### AVAILABLE DATA

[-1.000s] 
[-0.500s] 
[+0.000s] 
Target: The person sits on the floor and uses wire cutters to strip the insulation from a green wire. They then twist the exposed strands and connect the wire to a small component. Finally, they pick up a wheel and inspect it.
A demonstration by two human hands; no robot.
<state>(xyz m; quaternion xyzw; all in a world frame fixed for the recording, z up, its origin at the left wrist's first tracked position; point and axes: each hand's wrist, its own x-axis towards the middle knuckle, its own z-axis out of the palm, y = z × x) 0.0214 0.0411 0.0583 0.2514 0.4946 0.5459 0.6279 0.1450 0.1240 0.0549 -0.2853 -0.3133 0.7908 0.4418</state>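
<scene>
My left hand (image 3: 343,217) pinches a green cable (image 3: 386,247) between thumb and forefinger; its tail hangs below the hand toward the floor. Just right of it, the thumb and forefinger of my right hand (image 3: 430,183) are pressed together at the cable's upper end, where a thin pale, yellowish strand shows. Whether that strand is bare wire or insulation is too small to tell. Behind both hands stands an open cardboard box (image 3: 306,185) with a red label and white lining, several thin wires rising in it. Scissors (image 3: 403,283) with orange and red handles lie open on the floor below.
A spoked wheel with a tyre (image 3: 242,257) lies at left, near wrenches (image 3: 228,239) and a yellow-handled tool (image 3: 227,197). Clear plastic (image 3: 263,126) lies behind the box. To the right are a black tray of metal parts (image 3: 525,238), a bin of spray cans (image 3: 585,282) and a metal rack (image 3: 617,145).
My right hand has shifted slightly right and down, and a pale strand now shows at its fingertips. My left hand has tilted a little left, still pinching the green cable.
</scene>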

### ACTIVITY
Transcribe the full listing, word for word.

### EXERCISE ANSWER
[-1.000s] 
[-0.500s] 
[+0.000s] 
Target: The person sits on the floor and uses wire cutters to strip the insulation from a green wire. They then twist the exposed strands and connect the wire to a small component. Finally, they pick up a wheel and inspect it.
A demonstration by two human hands; no robot.
<state>(xyz m; quaternion xyzw; all in a world frame fixed for the recording, z up, its origin at the left wrist's first tracked position; point and axes: each hand's wrist, its own x-axis towards the middle knuckle, its own z-axis out of the palm, y = z × x) 0.0214 0.0411 0.0583 0.2514 0.4946 0.5459 0.6279 0.1450 0.1240 0.0549 -0.2853 -0.3133 0.7908 0.4418</state>
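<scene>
My left hand (image 3: 343,217) pinches a green cable (image 3: 386,247) between thumb and forefinger; its tail hangs below the hand toward the floor. Just right of it, the thumb and forefinger of my right hand (image 3: 430,183) are pressed together at the cable's upper end, where a thin pale, yellowish strand shows. Whether that strand is bare wire or insulation is too small to tell. Behind both hands stands an open cardboard box (image 3: 306,185) with a red label and white lining, several thin wires rising in it. Scissors (image 3: 403,283) with orange and red handles lie open on the floor below.
A spoked wheel with a tyre (image 3: 242,257) lies at left, near wrenches (image 3: 228,239) and a yellow-handled tool (image 3: 227,197). Clear plastic (image 3: 263,126) lies behind the box. To the right are a black tray of metal parts (image 3: 525,238), a bin of spray cans (image 3: 585,282) and a metal rack (image 3: 617,145).
My right hand has shifted slightly right and down, and a pale strand now shows at its fingertips. My left hand has tilted a little left, still pinching the green cable.
</scene>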

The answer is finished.